EXERCISE PROMPT
From the material below, copy each line that holds the word "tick".

DATA RECORDS
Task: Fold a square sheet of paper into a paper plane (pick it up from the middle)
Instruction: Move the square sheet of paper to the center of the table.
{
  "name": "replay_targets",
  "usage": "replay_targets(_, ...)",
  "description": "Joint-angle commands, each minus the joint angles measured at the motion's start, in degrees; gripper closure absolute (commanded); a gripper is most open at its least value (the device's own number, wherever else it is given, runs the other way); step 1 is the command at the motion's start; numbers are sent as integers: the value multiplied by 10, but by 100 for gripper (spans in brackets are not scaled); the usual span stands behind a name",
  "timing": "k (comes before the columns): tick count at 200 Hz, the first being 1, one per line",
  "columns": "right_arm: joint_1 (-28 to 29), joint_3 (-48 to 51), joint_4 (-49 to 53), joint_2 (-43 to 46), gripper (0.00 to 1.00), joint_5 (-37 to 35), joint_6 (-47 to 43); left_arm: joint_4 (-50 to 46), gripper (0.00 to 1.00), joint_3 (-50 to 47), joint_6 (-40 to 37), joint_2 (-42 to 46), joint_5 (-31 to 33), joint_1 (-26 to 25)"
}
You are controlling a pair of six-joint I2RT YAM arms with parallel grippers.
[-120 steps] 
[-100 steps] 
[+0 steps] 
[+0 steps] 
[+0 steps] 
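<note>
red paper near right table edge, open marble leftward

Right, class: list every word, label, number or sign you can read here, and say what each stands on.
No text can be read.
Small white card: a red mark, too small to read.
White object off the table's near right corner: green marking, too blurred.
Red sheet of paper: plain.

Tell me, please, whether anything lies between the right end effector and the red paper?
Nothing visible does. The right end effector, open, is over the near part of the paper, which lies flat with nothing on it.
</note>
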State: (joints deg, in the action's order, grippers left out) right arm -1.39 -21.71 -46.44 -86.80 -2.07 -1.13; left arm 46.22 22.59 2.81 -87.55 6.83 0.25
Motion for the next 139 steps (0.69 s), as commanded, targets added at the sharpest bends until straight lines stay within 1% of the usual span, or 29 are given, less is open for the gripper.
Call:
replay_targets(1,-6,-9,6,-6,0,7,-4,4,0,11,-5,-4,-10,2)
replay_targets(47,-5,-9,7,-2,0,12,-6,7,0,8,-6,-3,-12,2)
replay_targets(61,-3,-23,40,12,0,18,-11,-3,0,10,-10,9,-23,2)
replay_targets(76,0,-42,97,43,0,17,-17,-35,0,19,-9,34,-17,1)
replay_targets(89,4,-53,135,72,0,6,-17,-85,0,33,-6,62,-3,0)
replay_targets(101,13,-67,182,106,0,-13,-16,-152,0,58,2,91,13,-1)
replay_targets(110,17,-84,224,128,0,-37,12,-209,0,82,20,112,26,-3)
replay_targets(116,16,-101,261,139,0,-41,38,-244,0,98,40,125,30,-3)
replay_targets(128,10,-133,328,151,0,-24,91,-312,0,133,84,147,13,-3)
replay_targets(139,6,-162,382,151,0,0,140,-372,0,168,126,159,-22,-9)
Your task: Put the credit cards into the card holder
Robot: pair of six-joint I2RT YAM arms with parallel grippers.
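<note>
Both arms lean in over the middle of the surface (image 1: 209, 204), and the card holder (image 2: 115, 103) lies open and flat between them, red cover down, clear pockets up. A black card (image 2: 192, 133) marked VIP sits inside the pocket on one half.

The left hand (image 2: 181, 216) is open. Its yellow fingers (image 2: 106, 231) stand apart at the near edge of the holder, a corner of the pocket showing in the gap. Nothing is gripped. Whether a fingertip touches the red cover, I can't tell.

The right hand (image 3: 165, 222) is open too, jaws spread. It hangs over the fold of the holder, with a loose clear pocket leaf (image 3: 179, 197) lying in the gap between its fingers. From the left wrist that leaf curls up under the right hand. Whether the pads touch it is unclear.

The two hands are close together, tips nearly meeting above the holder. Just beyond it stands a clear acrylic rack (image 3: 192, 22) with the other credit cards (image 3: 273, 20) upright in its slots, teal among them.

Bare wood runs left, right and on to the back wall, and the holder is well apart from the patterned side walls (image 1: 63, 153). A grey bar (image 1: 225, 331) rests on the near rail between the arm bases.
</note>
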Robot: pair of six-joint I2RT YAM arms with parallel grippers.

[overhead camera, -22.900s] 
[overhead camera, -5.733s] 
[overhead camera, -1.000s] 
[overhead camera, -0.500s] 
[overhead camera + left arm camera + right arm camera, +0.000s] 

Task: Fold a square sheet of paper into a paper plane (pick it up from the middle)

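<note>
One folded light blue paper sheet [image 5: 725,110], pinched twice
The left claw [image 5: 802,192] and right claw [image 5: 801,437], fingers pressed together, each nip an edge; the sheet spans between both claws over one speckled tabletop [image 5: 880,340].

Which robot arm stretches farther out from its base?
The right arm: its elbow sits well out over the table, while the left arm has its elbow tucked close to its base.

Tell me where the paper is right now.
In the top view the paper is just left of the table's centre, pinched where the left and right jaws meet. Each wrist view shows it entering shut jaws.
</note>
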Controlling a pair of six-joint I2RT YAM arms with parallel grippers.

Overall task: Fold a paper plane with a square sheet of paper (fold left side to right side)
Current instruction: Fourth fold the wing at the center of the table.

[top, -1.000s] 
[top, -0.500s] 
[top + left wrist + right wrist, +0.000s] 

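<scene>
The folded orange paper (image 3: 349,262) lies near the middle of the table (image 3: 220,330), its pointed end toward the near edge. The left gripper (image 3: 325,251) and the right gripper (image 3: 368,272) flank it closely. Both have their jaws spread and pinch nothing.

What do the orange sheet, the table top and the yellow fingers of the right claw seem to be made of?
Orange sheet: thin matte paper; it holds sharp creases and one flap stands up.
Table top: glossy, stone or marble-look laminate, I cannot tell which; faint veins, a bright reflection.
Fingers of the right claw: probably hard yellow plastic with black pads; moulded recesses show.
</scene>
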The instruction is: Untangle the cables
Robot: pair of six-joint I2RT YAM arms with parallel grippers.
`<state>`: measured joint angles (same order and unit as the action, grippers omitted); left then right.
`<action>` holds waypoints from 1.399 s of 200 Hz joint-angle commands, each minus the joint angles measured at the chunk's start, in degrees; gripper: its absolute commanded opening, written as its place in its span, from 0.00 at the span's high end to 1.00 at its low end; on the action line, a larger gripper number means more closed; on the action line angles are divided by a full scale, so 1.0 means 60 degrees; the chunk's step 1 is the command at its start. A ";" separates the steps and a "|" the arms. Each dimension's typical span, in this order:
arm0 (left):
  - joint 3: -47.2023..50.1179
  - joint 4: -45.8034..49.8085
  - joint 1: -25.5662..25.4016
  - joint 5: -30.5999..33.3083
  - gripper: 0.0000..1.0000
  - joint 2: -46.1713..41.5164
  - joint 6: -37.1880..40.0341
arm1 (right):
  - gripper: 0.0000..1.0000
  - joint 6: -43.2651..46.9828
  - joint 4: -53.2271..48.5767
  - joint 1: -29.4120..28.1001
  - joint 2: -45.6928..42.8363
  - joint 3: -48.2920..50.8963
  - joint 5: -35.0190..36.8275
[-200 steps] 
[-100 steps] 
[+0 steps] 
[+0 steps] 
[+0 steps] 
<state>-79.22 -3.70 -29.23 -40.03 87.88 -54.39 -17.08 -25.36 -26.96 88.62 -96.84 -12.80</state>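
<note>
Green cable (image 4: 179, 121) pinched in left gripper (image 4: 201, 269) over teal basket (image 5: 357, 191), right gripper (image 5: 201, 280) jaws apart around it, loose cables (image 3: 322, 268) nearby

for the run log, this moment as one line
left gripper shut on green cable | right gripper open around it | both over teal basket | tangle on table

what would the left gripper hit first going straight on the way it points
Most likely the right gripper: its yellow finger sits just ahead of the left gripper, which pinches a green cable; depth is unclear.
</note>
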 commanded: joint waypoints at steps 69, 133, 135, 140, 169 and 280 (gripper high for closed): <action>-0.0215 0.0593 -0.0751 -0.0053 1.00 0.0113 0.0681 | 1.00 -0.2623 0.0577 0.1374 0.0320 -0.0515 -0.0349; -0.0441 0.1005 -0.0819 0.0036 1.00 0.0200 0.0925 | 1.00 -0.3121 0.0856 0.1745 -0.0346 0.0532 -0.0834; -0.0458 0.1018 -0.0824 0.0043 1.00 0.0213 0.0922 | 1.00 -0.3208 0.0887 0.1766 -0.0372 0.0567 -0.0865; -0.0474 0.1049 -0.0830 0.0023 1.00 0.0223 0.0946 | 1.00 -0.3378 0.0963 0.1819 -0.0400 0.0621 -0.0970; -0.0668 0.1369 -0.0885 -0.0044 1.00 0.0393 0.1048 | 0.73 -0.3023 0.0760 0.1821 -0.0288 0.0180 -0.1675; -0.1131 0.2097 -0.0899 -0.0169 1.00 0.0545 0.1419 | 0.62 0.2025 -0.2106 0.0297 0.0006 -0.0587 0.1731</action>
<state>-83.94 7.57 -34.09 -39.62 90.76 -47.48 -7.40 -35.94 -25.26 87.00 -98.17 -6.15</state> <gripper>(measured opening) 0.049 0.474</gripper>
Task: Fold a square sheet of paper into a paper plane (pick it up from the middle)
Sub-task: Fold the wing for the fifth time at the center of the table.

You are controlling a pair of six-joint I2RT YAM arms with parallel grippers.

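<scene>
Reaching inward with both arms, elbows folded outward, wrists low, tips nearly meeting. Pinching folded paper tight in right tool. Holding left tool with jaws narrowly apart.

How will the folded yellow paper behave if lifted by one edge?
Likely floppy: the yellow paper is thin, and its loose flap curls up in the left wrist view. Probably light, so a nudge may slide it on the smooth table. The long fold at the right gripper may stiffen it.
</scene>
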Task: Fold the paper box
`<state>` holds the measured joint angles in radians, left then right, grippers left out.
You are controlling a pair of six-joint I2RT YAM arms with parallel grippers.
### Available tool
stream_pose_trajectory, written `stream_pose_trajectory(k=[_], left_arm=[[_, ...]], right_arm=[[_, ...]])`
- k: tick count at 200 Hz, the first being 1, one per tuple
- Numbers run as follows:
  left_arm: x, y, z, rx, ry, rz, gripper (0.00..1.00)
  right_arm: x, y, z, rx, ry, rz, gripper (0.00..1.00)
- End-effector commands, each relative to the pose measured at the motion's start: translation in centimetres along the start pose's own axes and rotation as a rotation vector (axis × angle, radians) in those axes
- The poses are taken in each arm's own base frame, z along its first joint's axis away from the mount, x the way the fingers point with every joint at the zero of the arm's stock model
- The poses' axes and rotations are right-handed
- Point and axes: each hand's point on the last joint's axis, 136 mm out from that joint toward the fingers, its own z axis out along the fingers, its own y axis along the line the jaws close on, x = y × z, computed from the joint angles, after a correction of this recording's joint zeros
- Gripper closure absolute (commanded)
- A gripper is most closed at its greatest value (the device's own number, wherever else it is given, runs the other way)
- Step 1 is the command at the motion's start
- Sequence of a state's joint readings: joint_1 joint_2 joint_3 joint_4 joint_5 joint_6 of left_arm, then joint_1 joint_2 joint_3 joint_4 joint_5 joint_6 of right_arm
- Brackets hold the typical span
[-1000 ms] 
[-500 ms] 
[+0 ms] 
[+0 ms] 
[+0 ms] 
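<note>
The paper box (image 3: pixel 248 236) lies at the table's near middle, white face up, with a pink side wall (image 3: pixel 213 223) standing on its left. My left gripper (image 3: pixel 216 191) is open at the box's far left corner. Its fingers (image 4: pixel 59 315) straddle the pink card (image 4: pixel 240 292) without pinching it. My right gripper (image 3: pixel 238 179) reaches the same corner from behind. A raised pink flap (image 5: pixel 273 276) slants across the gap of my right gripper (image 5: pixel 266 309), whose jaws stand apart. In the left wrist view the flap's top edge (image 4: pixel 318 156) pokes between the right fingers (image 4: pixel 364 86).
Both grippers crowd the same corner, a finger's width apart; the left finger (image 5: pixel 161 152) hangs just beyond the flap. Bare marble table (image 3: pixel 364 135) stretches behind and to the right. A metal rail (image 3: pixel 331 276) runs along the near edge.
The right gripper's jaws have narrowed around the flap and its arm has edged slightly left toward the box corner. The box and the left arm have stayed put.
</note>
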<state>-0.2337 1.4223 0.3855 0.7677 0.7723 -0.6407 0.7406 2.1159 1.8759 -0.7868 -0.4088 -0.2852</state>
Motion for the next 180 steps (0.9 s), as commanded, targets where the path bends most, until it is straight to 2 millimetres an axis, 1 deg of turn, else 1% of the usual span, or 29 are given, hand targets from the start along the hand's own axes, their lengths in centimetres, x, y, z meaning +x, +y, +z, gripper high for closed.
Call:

WRITTEN SOLUTION
  "timing": "k (comes before the columns): tick count at 200 Hz, the first being 1, one per line",
- k: tick count at 200 Hz, the first being 1, one per tuple

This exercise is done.